O vice-ministro das Finanças, Liao Min, mencionou que o país pretende direcionar mais recursos para aumentar o consumo e melhorar o sustento das pessoas ao longo deste ano. A extensão de subsídios para consumidores, empresas de serviços ao consumidor e atualizações de equipamentos visa reavivar a demanda doméstica.
Além disso, foi anunciada uma prorrogação dos subsídios por até dois anos para empréstimos emitidos para pequenas e médias empresas privadas a partir deste ano. Um plano de garantia no valor de 500 bilhões de iuanes (US$71,83 bilhões) também foi introduzido para investimentos privados.

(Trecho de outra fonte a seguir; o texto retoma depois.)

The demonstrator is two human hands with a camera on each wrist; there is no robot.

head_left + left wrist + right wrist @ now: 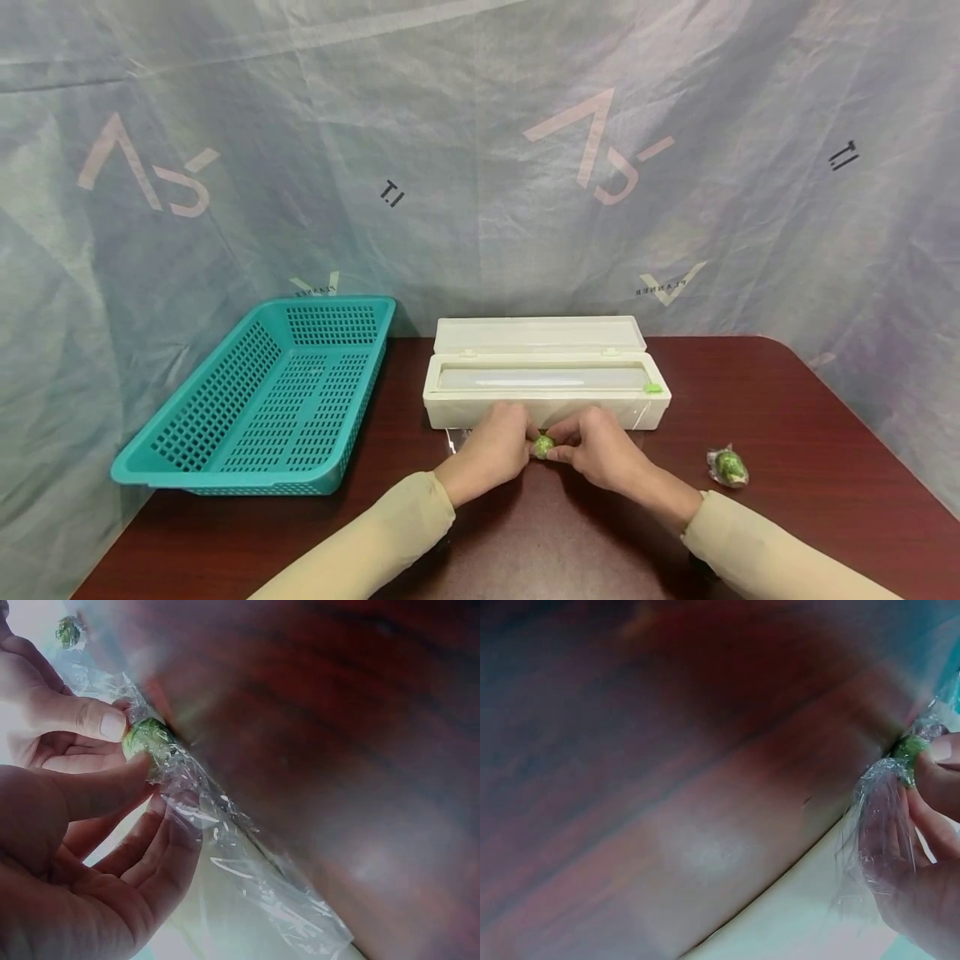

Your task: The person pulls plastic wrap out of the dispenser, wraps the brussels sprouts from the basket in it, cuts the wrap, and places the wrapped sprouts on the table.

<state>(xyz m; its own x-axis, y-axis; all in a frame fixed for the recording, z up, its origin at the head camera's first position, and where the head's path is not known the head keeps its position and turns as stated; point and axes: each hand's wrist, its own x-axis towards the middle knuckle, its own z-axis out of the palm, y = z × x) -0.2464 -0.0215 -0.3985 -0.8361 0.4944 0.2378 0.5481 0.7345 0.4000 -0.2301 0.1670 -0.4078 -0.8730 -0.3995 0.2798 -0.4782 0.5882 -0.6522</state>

As autoridades chinesas destacam que os serviços, incluindo assistência a idosos, saúde e lazer, apresentam um grande potencial de crescimento. Por isso, o setor de serviços se tornou o foco principal dos esforços para expandir a demanda interna do país.
Neste cenário, a China busca implementar medidas que impulsionem o consumo das famílias, visando equilibrar a oferta e a demanda na economia e estimular o crescimento de setores estratégicos. O desafio de aumentar a participação do consumo doméstico exigirá ações coordenadas e reformas para garantir o impulso econômico nos próximos anos.